In other words, Coinbase has established itself as the primary regulated, U.S.-based supplier of picks and shovels for individual cryptocurrency speculators. That gives it pole position for the next surge of cryptocurrency interest—or just slow and steady recovery over the next few years, as everyone who got burned this year inevitably convinces themselves that things will be different this time. The pump is already being primed, by the way—according to data compiled by investor Alistair Milne, Coinbase’s user base has grown by roughly 20% in the past six months, even at about half of the growth rate at last year’s peak. And CEO Brian Armstrong has made his ambitions clear, saying he wants Coinbase to be the “destination for the next 100 million people who want to access, own, and use cryptocurrency.”

The recent announcement that it will start adding new assets shows that Coinbase knows exactly what this segment of its audience wants. And its friendly basic accounts form is a slippery ramp into the depths of Coinbase Pro (formerly GDAX), a day-trading platform with enough bells and whistles to appeal to the hyperactive millennial’s Monster Energy-fueled monkey-mind.

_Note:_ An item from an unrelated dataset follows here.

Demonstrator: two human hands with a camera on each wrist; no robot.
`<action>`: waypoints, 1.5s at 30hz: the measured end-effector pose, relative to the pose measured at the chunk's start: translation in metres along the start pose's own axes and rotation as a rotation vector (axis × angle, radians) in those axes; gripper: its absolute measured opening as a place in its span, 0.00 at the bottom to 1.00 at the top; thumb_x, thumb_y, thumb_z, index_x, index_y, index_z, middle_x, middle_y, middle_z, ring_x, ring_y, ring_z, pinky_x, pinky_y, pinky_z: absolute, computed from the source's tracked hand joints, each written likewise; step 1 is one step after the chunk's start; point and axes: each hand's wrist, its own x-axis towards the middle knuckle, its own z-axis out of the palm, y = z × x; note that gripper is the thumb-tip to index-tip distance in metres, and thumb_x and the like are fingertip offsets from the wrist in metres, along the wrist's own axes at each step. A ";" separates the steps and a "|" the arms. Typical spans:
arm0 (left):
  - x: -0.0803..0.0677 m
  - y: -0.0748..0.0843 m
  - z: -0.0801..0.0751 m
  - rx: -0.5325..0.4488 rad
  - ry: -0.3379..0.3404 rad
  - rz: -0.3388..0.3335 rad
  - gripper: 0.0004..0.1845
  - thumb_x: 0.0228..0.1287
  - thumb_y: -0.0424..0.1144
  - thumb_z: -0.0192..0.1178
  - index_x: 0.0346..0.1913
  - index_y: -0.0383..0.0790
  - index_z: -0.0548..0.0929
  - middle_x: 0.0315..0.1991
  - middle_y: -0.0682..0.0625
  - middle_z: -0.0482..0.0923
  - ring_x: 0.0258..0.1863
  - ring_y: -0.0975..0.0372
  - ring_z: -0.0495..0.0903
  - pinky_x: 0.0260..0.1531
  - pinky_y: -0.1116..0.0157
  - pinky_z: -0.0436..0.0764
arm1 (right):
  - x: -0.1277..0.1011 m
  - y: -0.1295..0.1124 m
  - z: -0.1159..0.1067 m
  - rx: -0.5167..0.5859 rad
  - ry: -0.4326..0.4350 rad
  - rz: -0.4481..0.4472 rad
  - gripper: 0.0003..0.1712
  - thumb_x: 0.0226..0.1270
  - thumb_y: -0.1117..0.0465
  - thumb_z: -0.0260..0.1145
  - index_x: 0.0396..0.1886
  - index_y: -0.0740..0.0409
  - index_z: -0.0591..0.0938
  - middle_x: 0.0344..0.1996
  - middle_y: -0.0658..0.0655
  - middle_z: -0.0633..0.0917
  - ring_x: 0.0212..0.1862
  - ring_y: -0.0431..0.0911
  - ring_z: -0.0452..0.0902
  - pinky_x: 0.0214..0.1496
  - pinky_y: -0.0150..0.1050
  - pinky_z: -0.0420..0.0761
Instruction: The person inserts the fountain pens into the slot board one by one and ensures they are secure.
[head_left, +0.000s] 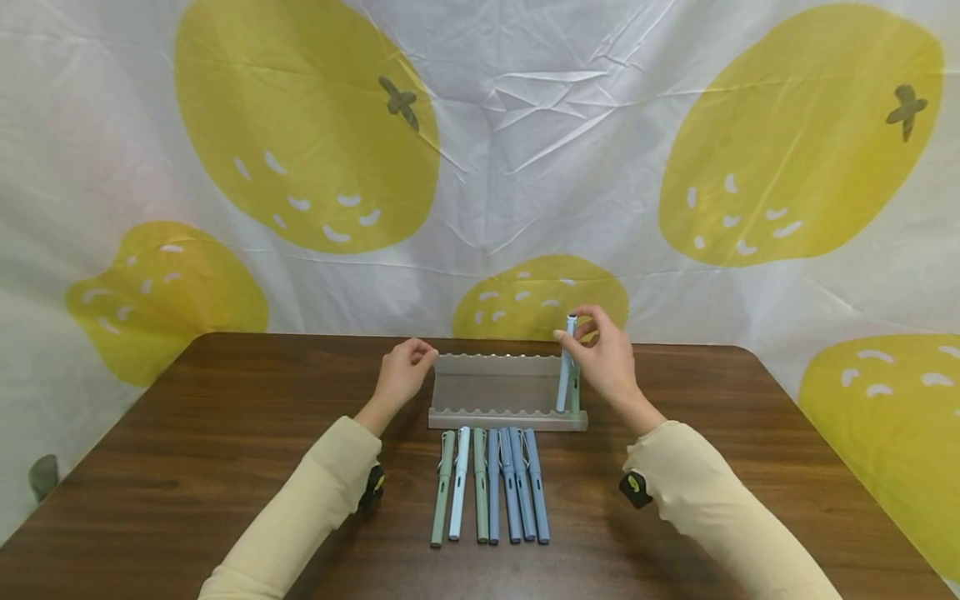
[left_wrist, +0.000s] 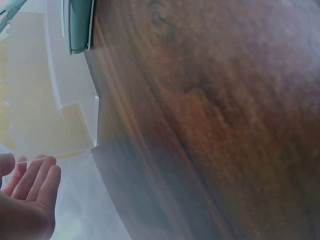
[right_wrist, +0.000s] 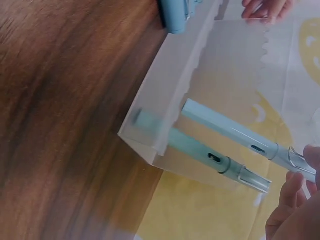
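Light blue pen (head_left: 564, 367) stands in the clear rack (head_left: 507, 392) beside a green pen (head_left: 575, 392), my right hand (head_left: 606, 354) pinching its top. My left hand (head_left: 401, 375), loosely curled and holding nothing, rests by the rack. I judge two placed; seven pens (head_left: 491, 483) wait on the table (head_left: 187, 467).

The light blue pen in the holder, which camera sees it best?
The right wrist view: the light blue pen fills the frame, leaning in the clear holder beside a green pen, its top at the right hand. The head view shows it small. The left wrist view does not clearly show it.
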 end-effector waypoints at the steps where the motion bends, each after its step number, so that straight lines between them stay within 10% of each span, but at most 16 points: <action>1: 0.000 0.000 0.000 0.000 0.000 0.001 0.11 0.62 0.39 0.53 0.36 0.33 0.78 0.37 0.41 0.79 0.42 0.52 0.77 0.40 0.57 0.74 | -0.001 0.001 0.001 0.000 0.003 0.001 0.20 0.52 0.54 0.67 0.43 0.55 0.74 0.23 0.55 0.78 0.22 0.46 0.75 0.22 0.38 0.70; 27: 0.001 0.000 -0.001 0.004 0.005 0.000 0.11 0.62 0.39 0.54 0.36 0.32 0.78 0.37 0.41 0.79 0.42 0.52 0.77 0.40 0.57 0.74 | -0.010 0.014 0.005 -0.067 -0.082 -0.026 0.20 0.52 0.51 0.67 0.43 0.49 0.72 0.23 0.49 0.77 0.23 0.42 0.72 0.23 0.38 0.69; 45: 0.000 0.001 -0.001 -0.002 0.009 0.001 0.11 0.62 0.39 0.54 0.36 0.32 0.78 0.37 0.41 0.79 0.41 0.52 0.77 0.40 0.57 0.74 | -0.004 0.026 -0.012 -0.062 -0.254 -0.224 0.24 0.54 0.65 0.65 0.53 0.56 0.73 0.22 0.50 0.77 0.22 0.42 0.71 0.24 0.38 0.71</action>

Coinbase Is an Investment Firm, Not Just a Crypto Exchange

Beyond its basic and pro accounts for individuals, Coinbase is trying to attract institutional investors with a suite of products for managing and trading crypto assets. Their target market includes not just crypto-focused investment funds, but mainstream investment firms that might begin directing their clients towards bitcoin or ether, and using Coinbase to handle the backend. Coinbase could also become a broker of “security tokens”—digital assets that represent an actual legal claim on a venture capital fund or similar investment.

There have been a many recent milestones toward building that future, largely in the form of recruiting from the mainstream finance world. Most recently, Coinbase added Chris Dodds to its board of directors. Dodds had a long career at investment banking giant Charles Schwab, and in the private equity world, where the liquidity of security tokens may prove particularly attractive. They also hired a former head compliance officer from the Wall Street investment firm BNY Mellon, and a chief legal officer from Fannie Mae.

What does all that look like to an investor? Apparently, it looks a lot like buying a part of a small investment firm like Vanguard circa 1979, just as the democratization of stock trading was really getting started. As of late 2017, Coinbase had more than 11 million users, more than some established financial institutions. If crypto-assets can prove they have legs, Coinbase is positioned to dominate that trade.

*To find out which two Coinbase assets are garbage, open an account, buy $100 worth of each, and wait two years.
*Another ground truth, updated for the digital age: You really, really can’t beat the market, especially the highly manipulated crypto market.